--- GIVEN INFORMATION Enclosed Below ---
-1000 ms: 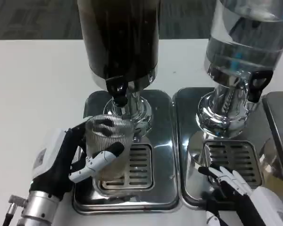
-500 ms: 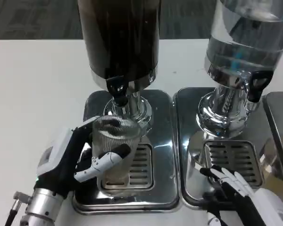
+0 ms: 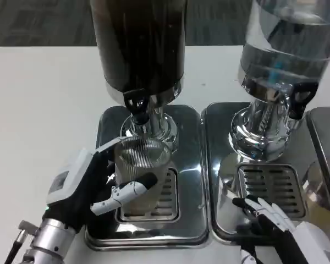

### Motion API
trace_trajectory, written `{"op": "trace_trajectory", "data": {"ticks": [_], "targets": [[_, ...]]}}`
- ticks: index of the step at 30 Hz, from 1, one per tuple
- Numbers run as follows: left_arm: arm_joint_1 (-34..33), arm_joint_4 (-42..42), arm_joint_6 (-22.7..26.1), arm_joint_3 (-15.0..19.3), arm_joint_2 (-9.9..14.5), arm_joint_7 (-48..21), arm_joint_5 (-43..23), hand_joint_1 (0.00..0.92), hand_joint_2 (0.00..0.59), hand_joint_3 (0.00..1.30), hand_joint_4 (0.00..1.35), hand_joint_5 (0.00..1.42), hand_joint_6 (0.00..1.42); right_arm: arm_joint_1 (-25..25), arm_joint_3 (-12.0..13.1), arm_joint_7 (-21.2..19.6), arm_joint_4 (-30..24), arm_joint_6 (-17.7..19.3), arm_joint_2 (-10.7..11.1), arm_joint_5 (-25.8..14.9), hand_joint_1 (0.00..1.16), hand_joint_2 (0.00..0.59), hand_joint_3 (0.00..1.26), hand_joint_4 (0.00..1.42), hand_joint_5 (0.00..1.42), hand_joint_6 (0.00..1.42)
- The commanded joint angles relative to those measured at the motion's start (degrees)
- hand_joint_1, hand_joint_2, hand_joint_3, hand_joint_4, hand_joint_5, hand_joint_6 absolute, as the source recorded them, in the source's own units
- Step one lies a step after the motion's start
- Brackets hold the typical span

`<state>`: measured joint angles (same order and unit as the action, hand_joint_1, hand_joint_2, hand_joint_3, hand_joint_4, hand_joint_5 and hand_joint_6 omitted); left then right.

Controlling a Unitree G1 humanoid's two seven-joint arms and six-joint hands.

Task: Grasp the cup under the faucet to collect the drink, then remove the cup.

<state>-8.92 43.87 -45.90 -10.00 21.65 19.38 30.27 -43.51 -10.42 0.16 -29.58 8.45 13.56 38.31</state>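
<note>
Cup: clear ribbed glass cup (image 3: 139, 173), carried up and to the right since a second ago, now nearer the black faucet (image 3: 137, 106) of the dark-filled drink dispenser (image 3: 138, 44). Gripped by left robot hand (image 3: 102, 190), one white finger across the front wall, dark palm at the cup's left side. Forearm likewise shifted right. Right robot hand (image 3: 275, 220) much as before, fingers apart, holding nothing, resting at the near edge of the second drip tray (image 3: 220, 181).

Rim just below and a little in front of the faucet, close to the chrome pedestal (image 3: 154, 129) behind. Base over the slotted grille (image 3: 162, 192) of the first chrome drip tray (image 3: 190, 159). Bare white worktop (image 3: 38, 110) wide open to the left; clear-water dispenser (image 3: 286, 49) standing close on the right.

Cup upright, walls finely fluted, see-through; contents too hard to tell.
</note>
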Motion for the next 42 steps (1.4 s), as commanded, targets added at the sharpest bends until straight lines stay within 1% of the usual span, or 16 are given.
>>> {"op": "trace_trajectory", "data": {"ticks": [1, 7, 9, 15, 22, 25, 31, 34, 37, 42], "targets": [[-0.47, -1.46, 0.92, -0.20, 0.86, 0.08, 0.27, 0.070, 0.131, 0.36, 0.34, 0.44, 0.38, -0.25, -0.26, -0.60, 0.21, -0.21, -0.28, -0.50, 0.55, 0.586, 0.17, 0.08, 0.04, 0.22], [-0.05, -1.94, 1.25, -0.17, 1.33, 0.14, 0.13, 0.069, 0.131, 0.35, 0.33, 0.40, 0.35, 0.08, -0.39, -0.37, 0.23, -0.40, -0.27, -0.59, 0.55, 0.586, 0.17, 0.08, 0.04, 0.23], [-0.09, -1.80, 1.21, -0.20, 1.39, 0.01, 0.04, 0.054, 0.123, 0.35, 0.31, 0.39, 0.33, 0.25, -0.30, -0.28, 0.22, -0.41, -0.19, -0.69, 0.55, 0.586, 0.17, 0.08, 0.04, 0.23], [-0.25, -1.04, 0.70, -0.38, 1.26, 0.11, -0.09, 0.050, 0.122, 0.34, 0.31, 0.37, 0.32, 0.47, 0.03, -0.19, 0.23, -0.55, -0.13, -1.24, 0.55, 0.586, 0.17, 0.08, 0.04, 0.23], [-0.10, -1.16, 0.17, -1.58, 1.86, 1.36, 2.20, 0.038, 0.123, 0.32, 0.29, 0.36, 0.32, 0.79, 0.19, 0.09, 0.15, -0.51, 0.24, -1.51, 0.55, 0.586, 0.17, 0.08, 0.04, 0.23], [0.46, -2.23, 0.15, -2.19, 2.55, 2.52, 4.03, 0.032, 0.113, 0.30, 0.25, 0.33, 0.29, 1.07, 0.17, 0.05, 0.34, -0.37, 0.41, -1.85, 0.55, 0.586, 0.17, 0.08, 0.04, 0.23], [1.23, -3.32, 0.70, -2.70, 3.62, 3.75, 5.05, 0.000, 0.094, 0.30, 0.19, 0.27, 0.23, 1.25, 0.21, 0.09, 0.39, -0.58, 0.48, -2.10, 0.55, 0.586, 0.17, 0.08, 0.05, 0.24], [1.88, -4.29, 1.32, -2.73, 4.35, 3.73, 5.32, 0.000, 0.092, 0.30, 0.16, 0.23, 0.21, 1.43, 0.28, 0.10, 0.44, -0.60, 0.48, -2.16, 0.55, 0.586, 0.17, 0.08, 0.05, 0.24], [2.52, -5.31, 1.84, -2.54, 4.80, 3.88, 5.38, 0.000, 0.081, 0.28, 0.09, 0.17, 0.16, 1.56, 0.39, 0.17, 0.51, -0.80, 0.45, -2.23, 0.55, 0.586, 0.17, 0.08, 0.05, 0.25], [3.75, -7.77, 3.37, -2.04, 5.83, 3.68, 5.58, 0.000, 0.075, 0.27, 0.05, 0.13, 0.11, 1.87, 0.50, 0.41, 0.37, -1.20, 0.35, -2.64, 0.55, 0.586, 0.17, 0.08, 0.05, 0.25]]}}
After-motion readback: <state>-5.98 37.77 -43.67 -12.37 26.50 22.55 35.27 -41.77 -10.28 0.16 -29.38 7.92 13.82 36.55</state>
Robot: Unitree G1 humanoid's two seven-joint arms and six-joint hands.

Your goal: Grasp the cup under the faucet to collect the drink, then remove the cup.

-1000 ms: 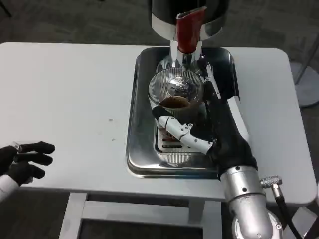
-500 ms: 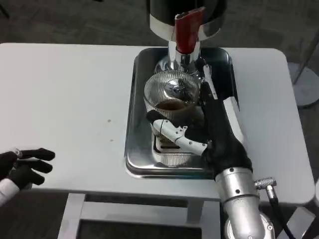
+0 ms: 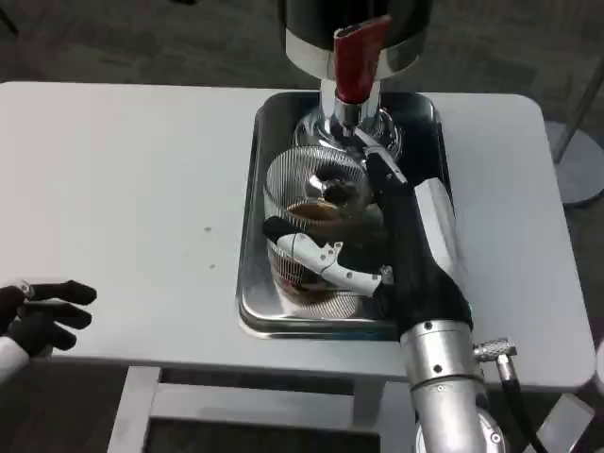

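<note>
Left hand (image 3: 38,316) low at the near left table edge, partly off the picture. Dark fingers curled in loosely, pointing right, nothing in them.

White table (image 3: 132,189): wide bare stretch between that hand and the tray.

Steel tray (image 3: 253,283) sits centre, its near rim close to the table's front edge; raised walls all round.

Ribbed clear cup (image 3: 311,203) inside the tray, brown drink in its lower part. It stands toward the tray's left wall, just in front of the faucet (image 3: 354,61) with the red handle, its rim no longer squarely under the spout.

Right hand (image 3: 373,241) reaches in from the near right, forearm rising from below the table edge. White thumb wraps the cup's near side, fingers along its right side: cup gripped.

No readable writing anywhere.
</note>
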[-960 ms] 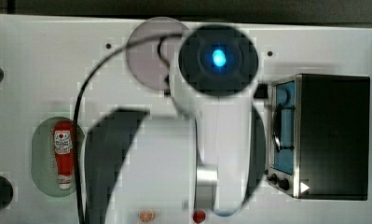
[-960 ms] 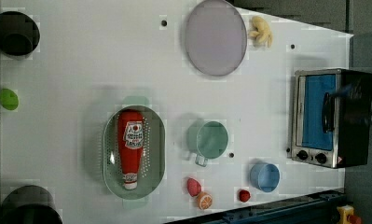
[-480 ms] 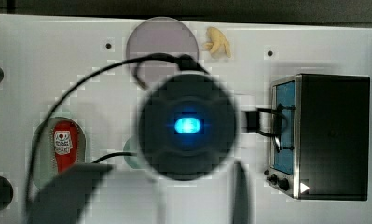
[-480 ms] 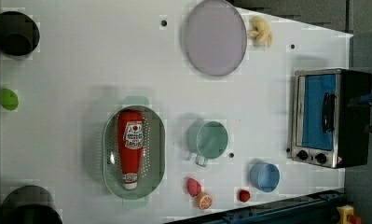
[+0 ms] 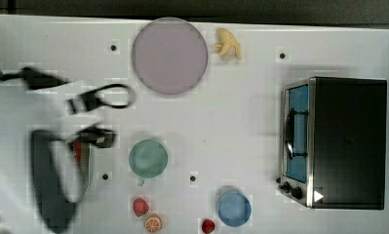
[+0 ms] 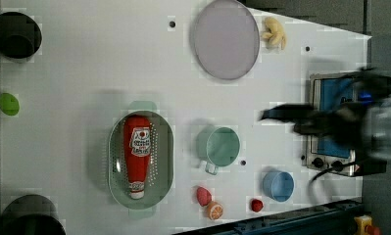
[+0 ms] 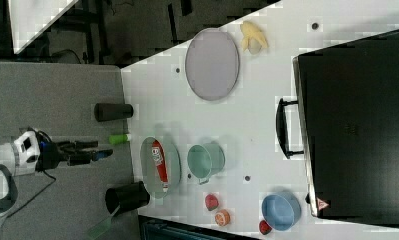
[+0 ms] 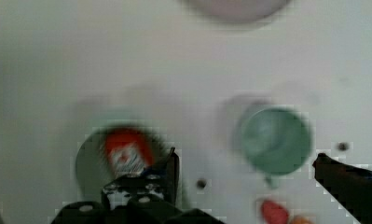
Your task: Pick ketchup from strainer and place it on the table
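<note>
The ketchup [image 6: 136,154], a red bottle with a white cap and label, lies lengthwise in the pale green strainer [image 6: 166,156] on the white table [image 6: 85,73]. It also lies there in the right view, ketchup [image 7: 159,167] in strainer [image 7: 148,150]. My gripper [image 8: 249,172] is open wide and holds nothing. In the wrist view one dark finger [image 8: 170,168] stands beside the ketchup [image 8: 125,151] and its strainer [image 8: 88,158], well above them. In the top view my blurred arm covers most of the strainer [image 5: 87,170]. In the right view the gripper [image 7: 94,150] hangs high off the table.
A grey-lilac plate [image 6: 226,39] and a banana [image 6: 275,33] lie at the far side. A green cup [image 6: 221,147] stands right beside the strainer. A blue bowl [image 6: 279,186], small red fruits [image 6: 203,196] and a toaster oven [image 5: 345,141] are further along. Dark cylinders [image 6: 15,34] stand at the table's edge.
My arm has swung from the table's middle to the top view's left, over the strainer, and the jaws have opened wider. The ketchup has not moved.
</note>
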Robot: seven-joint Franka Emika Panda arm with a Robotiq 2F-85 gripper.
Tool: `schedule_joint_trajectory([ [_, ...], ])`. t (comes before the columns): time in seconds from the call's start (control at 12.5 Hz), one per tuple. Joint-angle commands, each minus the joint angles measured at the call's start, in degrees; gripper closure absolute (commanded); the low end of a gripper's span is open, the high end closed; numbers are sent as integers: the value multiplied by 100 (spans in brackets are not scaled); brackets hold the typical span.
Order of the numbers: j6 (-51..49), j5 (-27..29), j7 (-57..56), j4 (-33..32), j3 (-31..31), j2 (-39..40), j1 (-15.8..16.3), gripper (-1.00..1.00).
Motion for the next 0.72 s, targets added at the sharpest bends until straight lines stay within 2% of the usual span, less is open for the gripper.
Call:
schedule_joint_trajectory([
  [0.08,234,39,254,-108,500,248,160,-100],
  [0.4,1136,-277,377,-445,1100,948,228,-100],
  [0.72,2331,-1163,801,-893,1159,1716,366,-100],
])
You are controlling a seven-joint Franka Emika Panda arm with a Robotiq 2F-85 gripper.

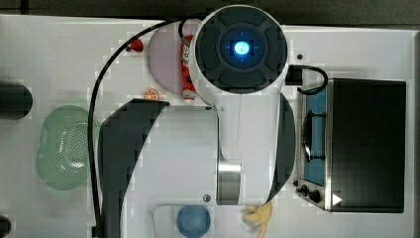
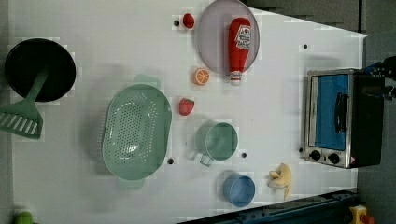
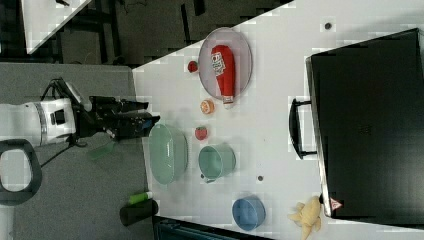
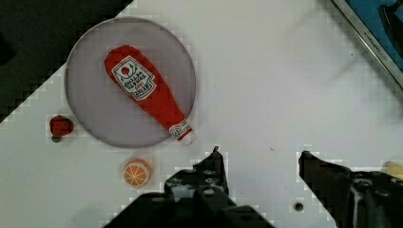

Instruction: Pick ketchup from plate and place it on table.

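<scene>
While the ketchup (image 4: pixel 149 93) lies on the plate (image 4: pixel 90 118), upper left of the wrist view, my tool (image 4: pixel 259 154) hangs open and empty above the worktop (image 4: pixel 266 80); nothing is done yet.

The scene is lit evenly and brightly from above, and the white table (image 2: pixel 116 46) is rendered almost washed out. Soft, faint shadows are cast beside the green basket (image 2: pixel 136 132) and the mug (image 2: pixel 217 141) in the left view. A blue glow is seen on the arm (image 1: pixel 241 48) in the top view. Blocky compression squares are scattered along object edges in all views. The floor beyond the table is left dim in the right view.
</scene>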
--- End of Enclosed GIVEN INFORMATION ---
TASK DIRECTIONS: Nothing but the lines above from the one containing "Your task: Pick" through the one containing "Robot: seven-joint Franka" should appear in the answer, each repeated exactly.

RESULT:
Your task: Pick ketchup from strainer and place it on the table
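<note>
The ketchup [image 6: 136,154], a red bottle with a white cap and label, lies lengthwise in the pale green strainer [image 6: 166,156] on the white table [image 6: 85,73]. It also lies there in the right view, ketchup [image 7: 159,167] in strainer [image 7: 148,150]. My gripper [image 8: 249,172] is open wide and holds nothing. In the wrist view one dark finger [image 8: 170,168] stands beside the ketchup [image 8: 125,151] and its strainer [image 8: 88,158], well above them. In the top view my blurred arm covers most of the strainer [image 5: 87,170]. In the right view the gripper [image 7: 94,150] hangs high off the table.
A grey-lilac plate [image 6: 226,39] and a banana [image 6: 275,33] lie at the far side. A green cup [image 6: 221,147] stands right beside the strainer. A blue bowl [image 6: 279,186], small red fruits [image 6: 203,196] and a toaster oven [image 5: 345,141] are further along. Dark cylinders [image 6: 15,34] stand at the table's edge.
My arm has swung from the table's middle to the top view's left, over the strainer, and the jaws have opened wider. The ketchup has not moved.
</note>
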Robot: seven-joint Franka Emika Panda arm with a Robotiq 2F-85 gripper.

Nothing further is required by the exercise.